Implementing my plan to fit in an 2280 M.2 SSD in my GPD MicroPC (a 6" x86-64 laptop with loads of connectors), I tried to make space by moving one battery cell.
GPD, nwzimg.wezhan.hk/contents/sitefiles3601/18006016/images/1361629.jpg, linked from gpd.hk/newsinfo/204174.html, retrieved: 2020-10-17. This image is not by myself.)
Originally, there is only space for a 2242 M.2 SSD (42 mm long), and is very difficult to find SSDs in that form factor above 512 GB (as of mid 2020, only un-trustworthy no-name manufacturers supply storage size up to 1 TB).
The most common form factor for M.2 SSDs is 2280, these are 80 mm long. But they cannot fit in in the GPD MicroPC because the battery is in the way.
Two possible modifications came into mind to make them fit in:
The battery consists of two cells, attached to each other with double side adhesive tape, and soldered to a small electronics board. Each cell has a nominal voltage of 3.8 V, making a battery pack with a nominal voltage of 7.6 V.
The work was carried out with a battery which was almost discharged to reduce the risk of fire in case of accidental mistreatment. During all solderings extreme care was taken to not create short circuits.
First, the single cells had to be detached mechanically. Because the adhesive tape was too strong to simply pull them apart without the risk of mechanically damaging them, a credit-card sized bank card was used, like a blunt knife, to go in between the cells and slowly push away the adhesive and little by little get the cells apart.
Then, the top cell had to be moved to the left, to make space for the longer SSD. Because the battery's electronics board then would not have space anymore (it cannot be moved far since it has a short connector cable to the main board), the lower cell had to be moved to the right so that the board can sit under the top cell close to it's original position.
For moving, the top cell has to be desoldered and attached with extension wires to the battery's electronics board. Desoldering is possible directly on the electronics board: Although the battery's contacts are spot-welded, the pieces where they are welded to are soldered flat to the electronics board.
Also, there was a temperature sensor attached to the upper cell. It had to be removed and re-attached to the lower cell, because it's cables are not long enough to stay at the upper cell.
Note that the connector cable from the battery to the main board initially went over both cells, and now has to go between the cells.
Finally, some plastic had to be removed from the lower cover of the MicroPC's case because otherwise it would not close anymore -- the upper cell, which is moved left, has also to be moved a bit more to the front edge of the computer because otherwise it is in the way of the speaker.
Now there is space for a 2280 M.2 SSD, I got a 2 TB one. Since the bolt for the 2242 SSD is soldered to the main board, it cannot be removed. So some insulating tape is applied to it to not make a short circuit on the 2280 SSD. After installing the SSD, it is mechanically fixed with some tape, and after closing the case, the case will also help holding stuff in place (small piece of elastic foam applied).
Below are pictures of the process. Note that I first had to find out how to do it and in that process I desoldered both cells.
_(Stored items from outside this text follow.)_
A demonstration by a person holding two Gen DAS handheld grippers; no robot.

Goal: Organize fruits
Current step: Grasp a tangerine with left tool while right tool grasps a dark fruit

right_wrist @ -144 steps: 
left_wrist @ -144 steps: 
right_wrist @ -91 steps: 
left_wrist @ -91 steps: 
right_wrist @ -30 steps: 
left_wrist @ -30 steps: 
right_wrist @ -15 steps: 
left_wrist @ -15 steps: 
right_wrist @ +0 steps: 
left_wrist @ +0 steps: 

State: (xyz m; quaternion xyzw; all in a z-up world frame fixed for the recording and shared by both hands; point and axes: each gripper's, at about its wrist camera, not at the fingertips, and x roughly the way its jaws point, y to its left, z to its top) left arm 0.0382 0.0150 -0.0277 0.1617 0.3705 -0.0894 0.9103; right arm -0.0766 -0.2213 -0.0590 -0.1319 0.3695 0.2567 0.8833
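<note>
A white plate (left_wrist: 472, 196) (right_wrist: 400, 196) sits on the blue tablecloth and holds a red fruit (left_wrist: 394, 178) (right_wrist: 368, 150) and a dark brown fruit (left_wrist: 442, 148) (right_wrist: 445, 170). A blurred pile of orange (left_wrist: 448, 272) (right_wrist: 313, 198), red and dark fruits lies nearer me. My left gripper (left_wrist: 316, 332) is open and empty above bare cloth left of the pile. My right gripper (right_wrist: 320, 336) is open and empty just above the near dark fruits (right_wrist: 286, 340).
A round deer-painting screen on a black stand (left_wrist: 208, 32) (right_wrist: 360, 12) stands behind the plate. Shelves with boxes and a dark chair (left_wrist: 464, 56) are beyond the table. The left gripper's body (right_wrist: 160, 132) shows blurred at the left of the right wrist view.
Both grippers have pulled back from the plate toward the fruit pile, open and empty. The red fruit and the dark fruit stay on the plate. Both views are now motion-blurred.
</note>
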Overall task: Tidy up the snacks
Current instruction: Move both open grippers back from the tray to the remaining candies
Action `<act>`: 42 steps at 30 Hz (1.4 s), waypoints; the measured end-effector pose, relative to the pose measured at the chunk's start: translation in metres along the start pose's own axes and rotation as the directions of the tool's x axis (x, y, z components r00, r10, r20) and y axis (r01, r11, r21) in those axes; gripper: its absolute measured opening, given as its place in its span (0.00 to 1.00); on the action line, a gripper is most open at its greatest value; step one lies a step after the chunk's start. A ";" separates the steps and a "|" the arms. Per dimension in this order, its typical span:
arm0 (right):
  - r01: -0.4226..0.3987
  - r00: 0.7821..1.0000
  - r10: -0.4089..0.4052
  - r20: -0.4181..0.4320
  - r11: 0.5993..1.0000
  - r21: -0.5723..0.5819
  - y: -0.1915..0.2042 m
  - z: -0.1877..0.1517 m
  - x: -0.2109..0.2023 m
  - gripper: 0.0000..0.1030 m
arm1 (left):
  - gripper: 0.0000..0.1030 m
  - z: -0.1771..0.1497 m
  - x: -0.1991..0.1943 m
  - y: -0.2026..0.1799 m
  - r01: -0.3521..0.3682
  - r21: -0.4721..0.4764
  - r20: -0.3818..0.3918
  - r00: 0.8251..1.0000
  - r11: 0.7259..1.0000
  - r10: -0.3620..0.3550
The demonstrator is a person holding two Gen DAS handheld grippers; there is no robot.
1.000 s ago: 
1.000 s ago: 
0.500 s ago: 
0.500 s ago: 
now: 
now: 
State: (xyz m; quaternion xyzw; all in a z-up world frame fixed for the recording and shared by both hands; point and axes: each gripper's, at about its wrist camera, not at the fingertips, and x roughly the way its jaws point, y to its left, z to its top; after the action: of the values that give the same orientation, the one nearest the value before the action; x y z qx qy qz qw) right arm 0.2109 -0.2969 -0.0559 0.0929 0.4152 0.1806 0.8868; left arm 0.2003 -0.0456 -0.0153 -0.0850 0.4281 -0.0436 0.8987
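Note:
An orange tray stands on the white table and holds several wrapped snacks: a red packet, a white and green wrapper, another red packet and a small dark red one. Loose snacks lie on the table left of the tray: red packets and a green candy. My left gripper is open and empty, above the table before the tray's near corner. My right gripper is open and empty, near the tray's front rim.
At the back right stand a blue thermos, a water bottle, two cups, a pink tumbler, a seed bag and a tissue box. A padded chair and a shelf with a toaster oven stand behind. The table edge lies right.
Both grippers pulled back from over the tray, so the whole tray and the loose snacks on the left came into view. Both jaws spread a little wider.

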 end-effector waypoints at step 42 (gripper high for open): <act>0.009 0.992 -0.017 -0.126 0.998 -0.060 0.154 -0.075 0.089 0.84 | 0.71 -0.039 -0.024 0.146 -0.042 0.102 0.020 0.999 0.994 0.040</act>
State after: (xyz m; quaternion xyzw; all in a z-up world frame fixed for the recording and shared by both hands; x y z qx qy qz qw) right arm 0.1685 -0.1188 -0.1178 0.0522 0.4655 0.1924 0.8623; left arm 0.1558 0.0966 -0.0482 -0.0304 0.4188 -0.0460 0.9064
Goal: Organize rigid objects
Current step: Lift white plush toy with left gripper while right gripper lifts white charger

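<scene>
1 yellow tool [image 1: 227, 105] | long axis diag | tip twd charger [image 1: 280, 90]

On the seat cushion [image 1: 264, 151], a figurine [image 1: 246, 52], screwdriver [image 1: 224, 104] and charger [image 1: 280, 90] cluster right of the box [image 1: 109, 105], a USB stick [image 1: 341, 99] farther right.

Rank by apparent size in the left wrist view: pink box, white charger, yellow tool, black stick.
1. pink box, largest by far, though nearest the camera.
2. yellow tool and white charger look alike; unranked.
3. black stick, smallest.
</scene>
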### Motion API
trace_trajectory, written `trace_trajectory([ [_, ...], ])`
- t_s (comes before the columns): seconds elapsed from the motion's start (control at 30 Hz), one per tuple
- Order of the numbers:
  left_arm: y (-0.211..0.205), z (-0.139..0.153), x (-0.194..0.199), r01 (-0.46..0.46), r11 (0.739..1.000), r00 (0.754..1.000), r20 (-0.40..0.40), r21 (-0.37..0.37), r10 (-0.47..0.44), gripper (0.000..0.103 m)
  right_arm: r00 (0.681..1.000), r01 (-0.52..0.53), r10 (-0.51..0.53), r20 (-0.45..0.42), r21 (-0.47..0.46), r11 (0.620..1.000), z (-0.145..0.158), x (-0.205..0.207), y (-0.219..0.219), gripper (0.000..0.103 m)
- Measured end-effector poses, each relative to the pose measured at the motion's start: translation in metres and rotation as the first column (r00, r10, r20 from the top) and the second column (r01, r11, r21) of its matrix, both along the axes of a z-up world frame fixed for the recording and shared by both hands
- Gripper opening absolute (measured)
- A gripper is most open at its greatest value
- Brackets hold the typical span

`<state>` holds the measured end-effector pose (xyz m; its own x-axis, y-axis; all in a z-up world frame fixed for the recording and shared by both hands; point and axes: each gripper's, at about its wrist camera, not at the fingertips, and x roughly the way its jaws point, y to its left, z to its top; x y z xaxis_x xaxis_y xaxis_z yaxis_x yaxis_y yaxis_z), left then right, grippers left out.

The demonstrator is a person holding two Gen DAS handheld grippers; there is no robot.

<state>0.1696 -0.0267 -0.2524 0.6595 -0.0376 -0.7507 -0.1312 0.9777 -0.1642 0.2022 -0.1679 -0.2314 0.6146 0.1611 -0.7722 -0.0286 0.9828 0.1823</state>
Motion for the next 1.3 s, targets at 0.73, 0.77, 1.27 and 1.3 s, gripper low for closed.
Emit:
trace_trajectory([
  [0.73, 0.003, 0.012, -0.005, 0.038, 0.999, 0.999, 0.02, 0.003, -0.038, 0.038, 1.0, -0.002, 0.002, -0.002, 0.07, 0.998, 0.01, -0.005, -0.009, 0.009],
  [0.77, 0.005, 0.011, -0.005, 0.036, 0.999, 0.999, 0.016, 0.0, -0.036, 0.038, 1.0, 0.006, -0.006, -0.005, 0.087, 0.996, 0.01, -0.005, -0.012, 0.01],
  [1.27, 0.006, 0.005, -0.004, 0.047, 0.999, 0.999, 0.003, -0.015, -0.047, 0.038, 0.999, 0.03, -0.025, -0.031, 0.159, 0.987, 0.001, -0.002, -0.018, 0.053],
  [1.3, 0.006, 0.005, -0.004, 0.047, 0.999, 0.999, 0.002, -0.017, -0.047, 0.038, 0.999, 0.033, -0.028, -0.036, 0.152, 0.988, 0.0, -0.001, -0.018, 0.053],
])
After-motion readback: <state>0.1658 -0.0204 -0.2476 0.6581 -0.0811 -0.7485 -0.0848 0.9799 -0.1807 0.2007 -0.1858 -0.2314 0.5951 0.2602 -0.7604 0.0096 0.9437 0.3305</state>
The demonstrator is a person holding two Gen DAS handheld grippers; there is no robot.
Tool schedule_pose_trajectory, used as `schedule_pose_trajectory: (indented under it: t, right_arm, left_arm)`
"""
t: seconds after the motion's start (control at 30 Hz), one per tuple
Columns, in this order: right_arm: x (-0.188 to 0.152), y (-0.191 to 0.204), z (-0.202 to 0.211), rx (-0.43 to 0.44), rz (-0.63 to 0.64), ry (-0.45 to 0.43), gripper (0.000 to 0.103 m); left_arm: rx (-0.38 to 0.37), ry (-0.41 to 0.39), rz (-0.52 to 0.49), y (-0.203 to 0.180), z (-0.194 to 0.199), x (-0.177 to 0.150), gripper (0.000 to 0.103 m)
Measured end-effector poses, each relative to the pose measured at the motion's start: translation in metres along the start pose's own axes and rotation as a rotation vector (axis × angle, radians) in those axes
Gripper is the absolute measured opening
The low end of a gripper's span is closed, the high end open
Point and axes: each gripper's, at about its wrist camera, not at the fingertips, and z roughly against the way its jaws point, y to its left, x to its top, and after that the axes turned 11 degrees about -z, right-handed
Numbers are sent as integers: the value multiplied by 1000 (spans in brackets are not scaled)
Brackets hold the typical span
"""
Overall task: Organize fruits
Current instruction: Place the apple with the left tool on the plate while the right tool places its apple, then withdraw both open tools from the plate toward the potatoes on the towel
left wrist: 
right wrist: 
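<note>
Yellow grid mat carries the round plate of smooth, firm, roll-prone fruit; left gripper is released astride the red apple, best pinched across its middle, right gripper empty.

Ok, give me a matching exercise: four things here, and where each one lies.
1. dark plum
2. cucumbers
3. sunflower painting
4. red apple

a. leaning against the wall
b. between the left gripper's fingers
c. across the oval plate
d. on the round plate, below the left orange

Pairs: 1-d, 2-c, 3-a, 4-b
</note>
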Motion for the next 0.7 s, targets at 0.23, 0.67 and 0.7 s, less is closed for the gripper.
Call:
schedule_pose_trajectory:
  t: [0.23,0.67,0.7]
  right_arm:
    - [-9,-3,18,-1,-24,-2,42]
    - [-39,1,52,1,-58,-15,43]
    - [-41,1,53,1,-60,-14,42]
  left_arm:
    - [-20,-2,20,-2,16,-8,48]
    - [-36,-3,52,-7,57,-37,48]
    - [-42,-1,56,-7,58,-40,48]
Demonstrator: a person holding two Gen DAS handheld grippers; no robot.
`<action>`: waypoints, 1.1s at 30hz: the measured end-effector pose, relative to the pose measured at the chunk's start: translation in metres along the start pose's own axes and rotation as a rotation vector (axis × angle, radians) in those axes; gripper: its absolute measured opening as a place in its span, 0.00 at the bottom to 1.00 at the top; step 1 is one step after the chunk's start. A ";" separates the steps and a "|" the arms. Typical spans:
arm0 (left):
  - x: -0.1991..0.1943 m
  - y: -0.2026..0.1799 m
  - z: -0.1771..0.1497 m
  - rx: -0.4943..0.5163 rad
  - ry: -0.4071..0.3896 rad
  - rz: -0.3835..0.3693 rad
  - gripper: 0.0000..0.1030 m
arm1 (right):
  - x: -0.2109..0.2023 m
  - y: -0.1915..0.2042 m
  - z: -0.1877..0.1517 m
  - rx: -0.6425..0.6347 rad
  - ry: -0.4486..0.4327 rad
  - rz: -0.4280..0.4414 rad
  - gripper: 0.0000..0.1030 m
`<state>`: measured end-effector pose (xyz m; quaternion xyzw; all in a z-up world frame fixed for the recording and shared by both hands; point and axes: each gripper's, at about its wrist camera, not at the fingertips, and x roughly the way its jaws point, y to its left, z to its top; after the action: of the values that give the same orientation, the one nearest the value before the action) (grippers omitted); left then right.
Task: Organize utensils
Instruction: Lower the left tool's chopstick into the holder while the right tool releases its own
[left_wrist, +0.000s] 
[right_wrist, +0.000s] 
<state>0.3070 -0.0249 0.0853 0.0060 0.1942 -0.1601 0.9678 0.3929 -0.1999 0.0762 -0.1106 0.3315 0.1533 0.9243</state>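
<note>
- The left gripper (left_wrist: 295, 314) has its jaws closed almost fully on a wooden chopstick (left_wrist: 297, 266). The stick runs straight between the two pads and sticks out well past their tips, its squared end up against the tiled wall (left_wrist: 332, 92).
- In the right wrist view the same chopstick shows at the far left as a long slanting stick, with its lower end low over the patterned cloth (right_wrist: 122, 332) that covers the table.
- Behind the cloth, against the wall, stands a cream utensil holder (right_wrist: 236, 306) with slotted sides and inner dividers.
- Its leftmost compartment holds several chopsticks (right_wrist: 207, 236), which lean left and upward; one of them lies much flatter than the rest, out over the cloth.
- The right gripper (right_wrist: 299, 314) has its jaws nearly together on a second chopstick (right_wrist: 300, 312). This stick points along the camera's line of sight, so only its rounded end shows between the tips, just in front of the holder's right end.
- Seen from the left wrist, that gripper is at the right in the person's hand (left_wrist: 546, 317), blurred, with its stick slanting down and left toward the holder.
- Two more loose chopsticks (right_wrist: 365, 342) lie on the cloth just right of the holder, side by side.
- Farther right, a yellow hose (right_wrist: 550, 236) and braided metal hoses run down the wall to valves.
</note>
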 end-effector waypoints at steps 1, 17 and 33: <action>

When reattaching them, I had them swapped.
Also, I did not take care in the first place that the connector cable has to go between the cells.
With all the extra work, I might have slightly damaged the battery connector cable: Sometimes the computer does not show any charging or discharging data (although it will still run without power supply) and will also not charge in that cases. Slight force on the cable seems to help out, I need to observe & investigate, and for the next time I now know better.
Somehow, the connector on the mainboard got some extra metal piece which got misaligned and caused a data wire to be shortened when the battery cable was properly fastened with pressure, resulting in missing charge state report. It could be fixed:
Only perform such work when you know what you are doing and have some electronics and good soldering proficiency. It is very easy to destroy your battery or even your computer, and risk of fire if you mechanically damage or short circuit or in any other wise mistreat the battery cells or damage the battery electronics board.
I take no responsibility whatsoever for what you do. On this website, I only documented what I did to my very own device. This is not an instruction for others to follow.